In the middle distance, Penner will also be taking a large body of his scholarly work beyond the classroom and the study and subjecting it to the scrutiny and the challenge of his academic peers. That will occur within 12 to 18 months with publication of a book, recently completed in manuscript, which for working purposes he has entitled Mythological Approachesto the Study of Religion.
A native of Sacramento, Penner started east in 1954 when he entered the University of Chicago. There he earned a bachelor of divinity degree, an M.A., and a Ph.D., doing his doctoral studies in the history of religion with special attention on the religious traditions of Asia. The move across the continent was completed in 1965, the year he completed his doctorate when he joined the Dartmouth faculty. In 1972, he was appointed to the John Phillips Professorship, the oldest academic chair at the College, established in 1774 through an endowment from John Phillips, then a Dartmouth Trustee and also the founder of Phillips Exeter Academy.

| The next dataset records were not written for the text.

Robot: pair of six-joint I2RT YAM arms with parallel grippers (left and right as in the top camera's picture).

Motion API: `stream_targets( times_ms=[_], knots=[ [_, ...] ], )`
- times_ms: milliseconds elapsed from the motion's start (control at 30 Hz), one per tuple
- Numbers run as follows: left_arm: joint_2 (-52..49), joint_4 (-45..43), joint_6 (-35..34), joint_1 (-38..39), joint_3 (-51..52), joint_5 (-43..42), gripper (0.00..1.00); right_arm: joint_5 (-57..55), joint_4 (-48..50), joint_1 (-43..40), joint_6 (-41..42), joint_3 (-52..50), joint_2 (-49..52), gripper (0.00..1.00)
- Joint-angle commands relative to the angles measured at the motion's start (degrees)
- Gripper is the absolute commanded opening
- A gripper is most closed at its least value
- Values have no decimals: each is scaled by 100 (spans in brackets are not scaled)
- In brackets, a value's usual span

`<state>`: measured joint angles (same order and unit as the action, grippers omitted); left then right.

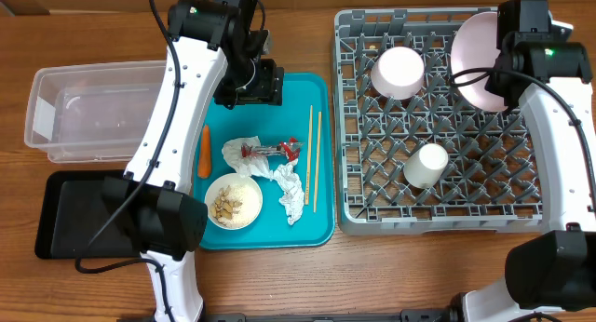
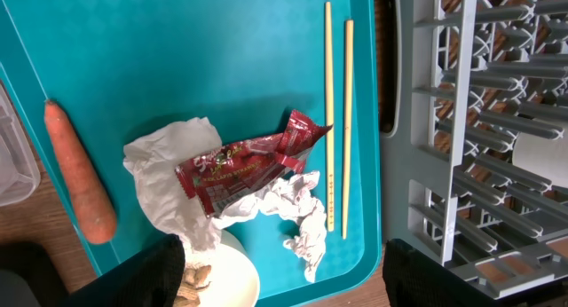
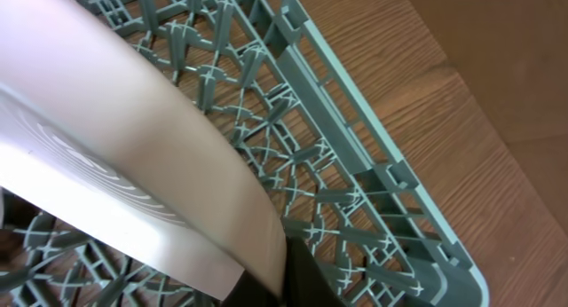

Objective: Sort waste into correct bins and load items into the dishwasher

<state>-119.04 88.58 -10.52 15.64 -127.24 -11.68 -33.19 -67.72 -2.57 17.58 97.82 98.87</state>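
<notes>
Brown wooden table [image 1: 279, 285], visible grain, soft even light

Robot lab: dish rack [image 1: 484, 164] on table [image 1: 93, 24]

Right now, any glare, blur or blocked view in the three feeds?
Overhead: evenly lit, sharp, soft shadows only. Left wrist: sharp, slight glints on the red wrapper, dark fingers fill the bottom corners. Right wrist: plate blocks the left half, soft sheen on it; rack sharp.
</notes>
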Motion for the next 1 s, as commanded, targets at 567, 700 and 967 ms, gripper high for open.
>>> stream_targets(
  times_ms=[567, 700, 967],
  knots=[
    [142, 74, -15, -24, -149, 72, 74, 142, -1016, 273, 461, 227, -704, 4],
    [142, 66, -15, -24, -149, 76, 74, 890, -1110, 350, 518, 229, -756, 4],
    [142, 20, -17, -24, -149, 140, 74, 1633, -1189, 933, 986, 227, -761, 4]
  ],
)
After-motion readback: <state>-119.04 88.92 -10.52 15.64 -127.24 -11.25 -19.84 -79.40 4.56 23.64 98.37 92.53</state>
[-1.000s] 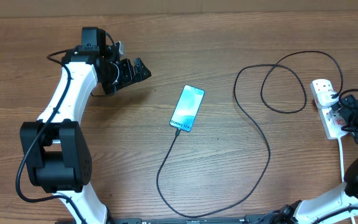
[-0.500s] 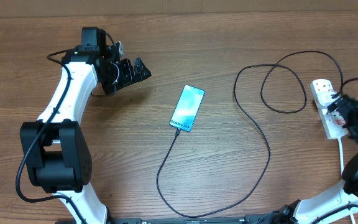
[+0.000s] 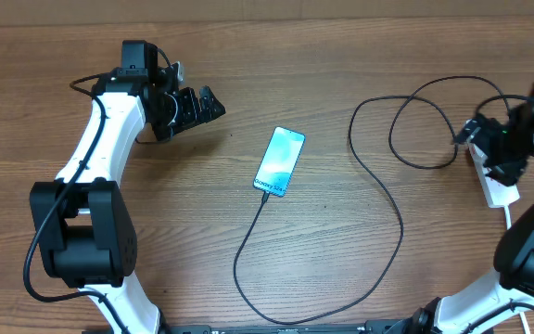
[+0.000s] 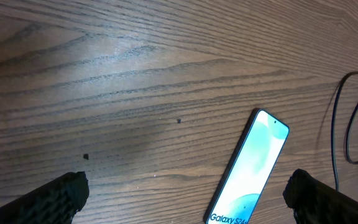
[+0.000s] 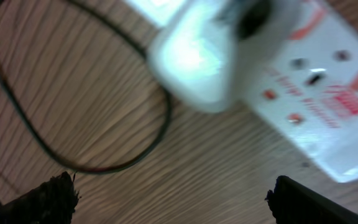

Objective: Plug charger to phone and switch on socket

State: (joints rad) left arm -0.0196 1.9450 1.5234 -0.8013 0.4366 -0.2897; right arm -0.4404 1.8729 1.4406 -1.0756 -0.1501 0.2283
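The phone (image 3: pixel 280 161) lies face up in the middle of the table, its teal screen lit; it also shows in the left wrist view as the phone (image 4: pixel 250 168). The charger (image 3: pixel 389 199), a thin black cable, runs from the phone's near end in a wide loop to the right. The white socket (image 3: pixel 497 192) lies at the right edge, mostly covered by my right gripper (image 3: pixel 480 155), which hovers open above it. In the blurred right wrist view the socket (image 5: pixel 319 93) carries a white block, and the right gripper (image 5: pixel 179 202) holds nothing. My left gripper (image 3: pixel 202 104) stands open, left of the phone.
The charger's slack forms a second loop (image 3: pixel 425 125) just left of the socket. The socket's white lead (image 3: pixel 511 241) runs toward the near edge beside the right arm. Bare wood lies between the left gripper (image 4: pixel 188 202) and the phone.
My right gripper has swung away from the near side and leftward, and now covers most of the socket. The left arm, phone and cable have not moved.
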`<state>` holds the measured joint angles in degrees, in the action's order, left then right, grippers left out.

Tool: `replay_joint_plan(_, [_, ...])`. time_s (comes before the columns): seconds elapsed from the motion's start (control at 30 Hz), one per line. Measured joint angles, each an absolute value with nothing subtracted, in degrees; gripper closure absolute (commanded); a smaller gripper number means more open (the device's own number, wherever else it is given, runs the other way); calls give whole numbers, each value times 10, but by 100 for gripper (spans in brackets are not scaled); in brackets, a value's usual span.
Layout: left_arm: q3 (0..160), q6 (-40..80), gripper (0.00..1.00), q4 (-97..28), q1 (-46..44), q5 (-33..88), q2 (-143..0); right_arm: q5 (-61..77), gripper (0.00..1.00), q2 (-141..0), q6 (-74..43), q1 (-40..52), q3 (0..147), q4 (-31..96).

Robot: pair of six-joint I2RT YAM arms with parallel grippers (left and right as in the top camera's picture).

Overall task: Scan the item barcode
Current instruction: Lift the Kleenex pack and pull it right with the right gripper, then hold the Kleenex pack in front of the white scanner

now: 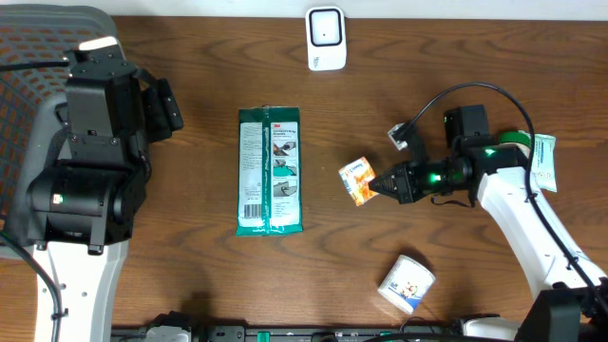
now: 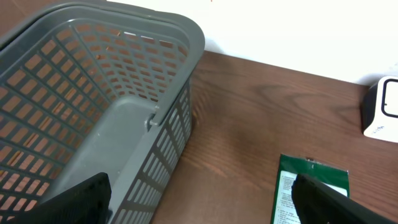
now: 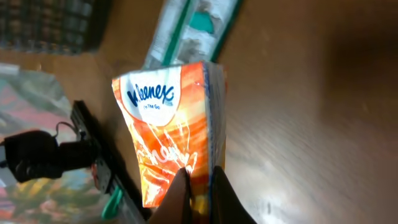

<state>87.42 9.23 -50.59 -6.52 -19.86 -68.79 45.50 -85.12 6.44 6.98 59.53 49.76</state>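
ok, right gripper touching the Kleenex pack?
Touching. Right wrist view: the right gripper is pinched shut on the Kleenex pack at its lower edge.

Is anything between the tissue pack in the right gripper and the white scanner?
Nothing visible. Only bare table lies between the tissue pack and the scanner; the green wipes packet lies off to one side of that line.

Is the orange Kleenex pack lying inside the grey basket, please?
No, the right end effector holds the Kleenex pack beside the green 3M packet, well apart from the grey basket.
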Motion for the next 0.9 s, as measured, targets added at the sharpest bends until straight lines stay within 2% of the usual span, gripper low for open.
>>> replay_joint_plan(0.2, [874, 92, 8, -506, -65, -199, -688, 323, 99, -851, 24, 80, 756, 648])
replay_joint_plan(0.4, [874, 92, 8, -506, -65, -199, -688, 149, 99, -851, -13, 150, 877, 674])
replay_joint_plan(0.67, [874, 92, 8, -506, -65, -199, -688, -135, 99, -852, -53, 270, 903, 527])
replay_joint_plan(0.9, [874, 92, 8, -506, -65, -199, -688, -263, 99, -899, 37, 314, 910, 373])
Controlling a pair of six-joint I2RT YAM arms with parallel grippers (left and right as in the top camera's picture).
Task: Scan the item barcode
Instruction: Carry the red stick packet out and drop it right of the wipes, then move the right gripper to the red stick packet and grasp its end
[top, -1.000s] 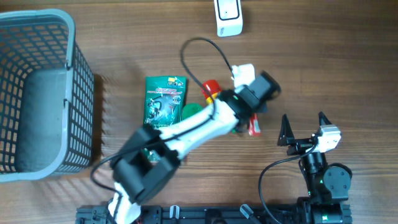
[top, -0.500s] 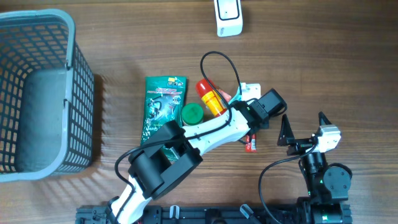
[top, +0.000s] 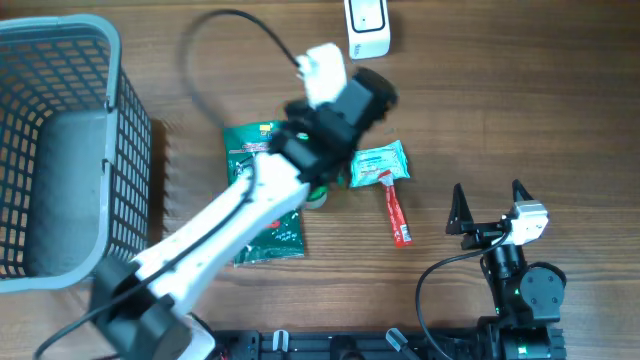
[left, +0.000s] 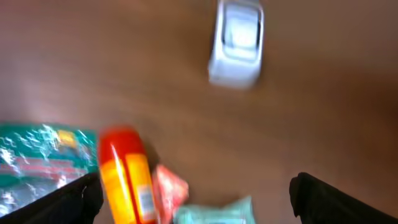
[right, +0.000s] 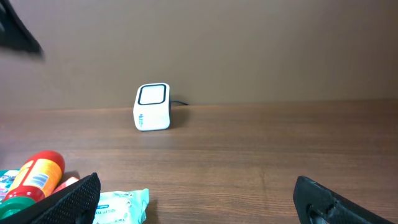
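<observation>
Facing the scanner (right: 152, 107), right end effector (right: 196, 199): we see its fingers spread wide with nothing between them; it sits nearest us, well short of the scanner.
Red tube (top: 398, 215): flat on the tabletop (top: 540, 100), on the near side of the scanner and apart from the right end effector.
Teal packet (top: 378, 165): just beyond the red tube, seemingly touching its far end, also on the scanner's near side.
Green pouch (top: 262, 190): flat, partly under the left arm (top: 230, 215), nearer than the scanner and off to its left.
Bottle (left: 127, 180): red and yellow, lying between the green pouch and the teal packet; overhead, the arm hides it from us.
Left end effector (left: 196, 193): fingers wide apart, gripping nothing; blurred overhead, it hangs above the tabletop just short of the scanner.
Basket (top: 130, 150): grey, well to the left of the scanner.
Scanner: white, upright at the far edge; every item we can make out lies on its near side.
</observation>
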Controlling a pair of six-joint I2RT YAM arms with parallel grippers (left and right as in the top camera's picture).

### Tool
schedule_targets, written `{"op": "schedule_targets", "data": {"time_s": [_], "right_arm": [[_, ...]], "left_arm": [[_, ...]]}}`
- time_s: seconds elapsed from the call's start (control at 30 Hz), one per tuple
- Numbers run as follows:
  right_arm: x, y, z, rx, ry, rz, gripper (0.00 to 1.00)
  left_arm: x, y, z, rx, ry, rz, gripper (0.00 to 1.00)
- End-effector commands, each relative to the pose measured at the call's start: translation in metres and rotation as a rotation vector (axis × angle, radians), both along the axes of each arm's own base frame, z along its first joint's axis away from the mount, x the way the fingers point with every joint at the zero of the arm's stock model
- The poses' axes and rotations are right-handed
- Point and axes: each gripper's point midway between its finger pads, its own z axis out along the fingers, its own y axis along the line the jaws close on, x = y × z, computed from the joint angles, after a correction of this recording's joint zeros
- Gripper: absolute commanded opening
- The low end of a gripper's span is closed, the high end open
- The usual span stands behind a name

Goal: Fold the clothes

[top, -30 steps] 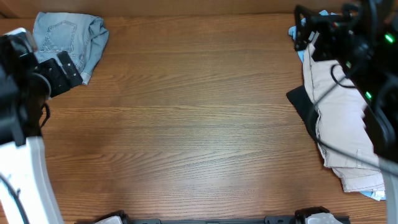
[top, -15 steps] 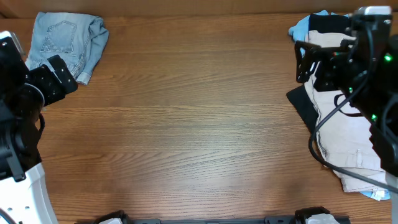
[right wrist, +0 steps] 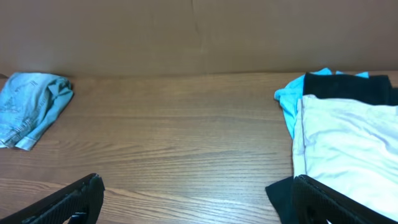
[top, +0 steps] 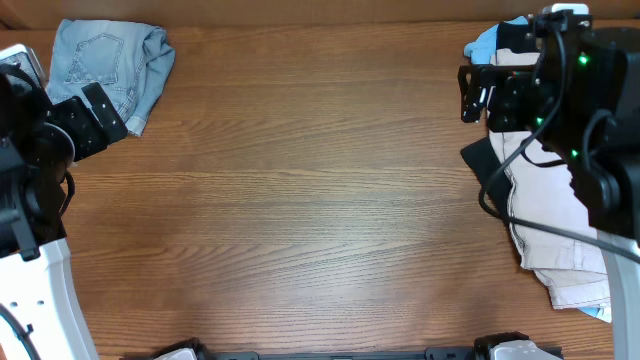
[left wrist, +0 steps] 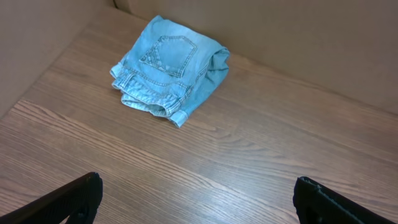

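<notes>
Well apart: folded denim shorts [top: 105,65], heaped clothes [top: 552,200].

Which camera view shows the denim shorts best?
The left wrist view: the denim shorts lie close and whole, with the stitched back pocket and cuffed hem clear. The overhead view shows them smaller, at its top left. The right wrist view shows them small, at its left edge.

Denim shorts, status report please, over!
Left gripper, right gripper open, empty. Denim shorts folded, far-left corner. Beige shorts on pile, right side. Nothing in the way.
</notes>
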Motion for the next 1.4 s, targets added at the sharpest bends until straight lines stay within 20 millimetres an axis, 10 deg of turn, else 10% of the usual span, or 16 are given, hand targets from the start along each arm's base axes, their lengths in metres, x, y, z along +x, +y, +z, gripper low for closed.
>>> {"op": "schedule_targets", "data": {"time_s": [0.0, 0.3, 0.53, 1.07, 1.37], "right_arm": [[0.008, -0.001, -0.003, 0.002, 0.010, -0.007, 1.00], [0.046, 0.000, 0.039, 0.019, -0.246, -0.029, 1.00], [0.033, 0.000, 0.056, 0.072, -0.533, -0.023, 1.00], [-0.067, -0.011, -0.096, 0.111, -0.757, 0.055, 1.00], [-0.099, -0.027, -0.138, 0.091, -0.841, 0.004, 1.00]], "left_arm": [[0.005, 0.004, -0.003, 0.018, 0.019, -0.001, 1.00], [0.022, 0.010, -0.028, -0.005, 0.089, -0.002, 1.00], [0.032, 0.013, -0.044, -0.020, 0.134, -0.002, 1.00], [0.049, 0.018, -0.076, -0.047, 0.219, -0.004, 1.00], [0.049, 0.019, -0.077, -0.048, 0.221, -0.004, 1.00]]}}
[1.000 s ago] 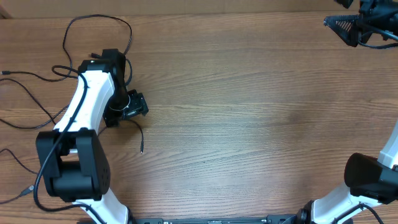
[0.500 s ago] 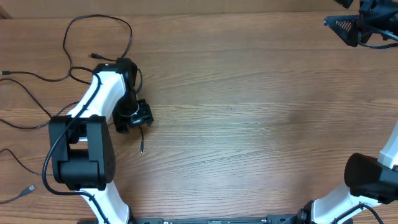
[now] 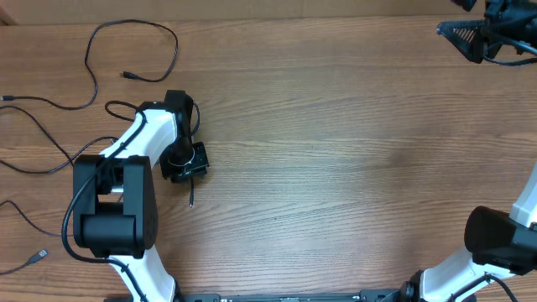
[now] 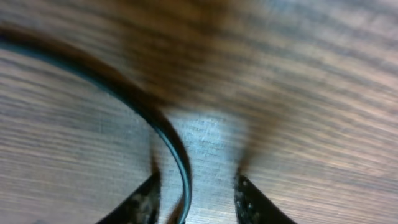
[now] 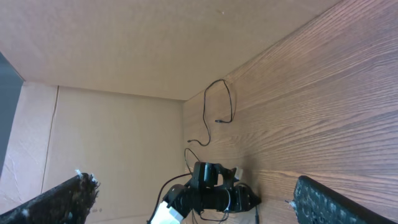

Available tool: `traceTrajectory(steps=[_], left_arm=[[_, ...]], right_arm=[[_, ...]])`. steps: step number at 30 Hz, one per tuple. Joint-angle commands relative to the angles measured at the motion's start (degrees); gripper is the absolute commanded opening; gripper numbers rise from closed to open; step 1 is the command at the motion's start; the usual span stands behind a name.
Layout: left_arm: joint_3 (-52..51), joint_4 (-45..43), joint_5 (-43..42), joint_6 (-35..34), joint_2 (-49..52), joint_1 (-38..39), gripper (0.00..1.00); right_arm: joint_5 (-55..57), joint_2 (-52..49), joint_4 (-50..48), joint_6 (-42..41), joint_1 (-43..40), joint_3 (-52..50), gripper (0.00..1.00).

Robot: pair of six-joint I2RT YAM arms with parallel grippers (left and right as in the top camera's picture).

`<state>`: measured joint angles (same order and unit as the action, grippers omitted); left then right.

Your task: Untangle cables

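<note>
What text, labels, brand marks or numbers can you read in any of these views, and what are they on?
No readable text in any view.
Overhead view: the left arm and the cables show no labels or markings.
Left wrist view: blurred, only a cable between the fingers over the table, no print.

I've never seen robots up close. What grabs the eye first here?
The white-and-black left arm bends over the wooden table, its left gripper straddling a thin black cable. More cables sprawl loose across the table's left end.
</note>
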<state>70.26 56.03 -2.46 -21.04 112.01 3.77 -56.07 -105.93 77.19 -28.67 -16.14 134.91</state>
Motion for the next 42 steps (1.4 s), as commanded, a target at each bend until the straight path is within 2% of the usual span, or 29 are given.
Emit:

Penner's studies have taken him around the world, from Heidelberg, Germany, to Hyderabad, India; he is a frequent contributor to professional journals and books, including the 1966 and 1971 editions of History of Religions and the 15th edition of the Encyclopaedia Britannica. He has been active in faculty affairs, having served for three years as chairman of the Committee for Educational Planning, which proposed the first plan for year-round operation of the College. He is a former chairman of the Religion Department and now heads a new program in Asian Studies. He also has served on the faculty of the Dartmouth Institute.
While he insists on uncompromising objectivity in his scholarship, he is a little more indulgent when it comes to Dartmouth and the study of religion here. "I am convinced," he says, "that we have the best department of religion of any college in the country. How's that for bias?"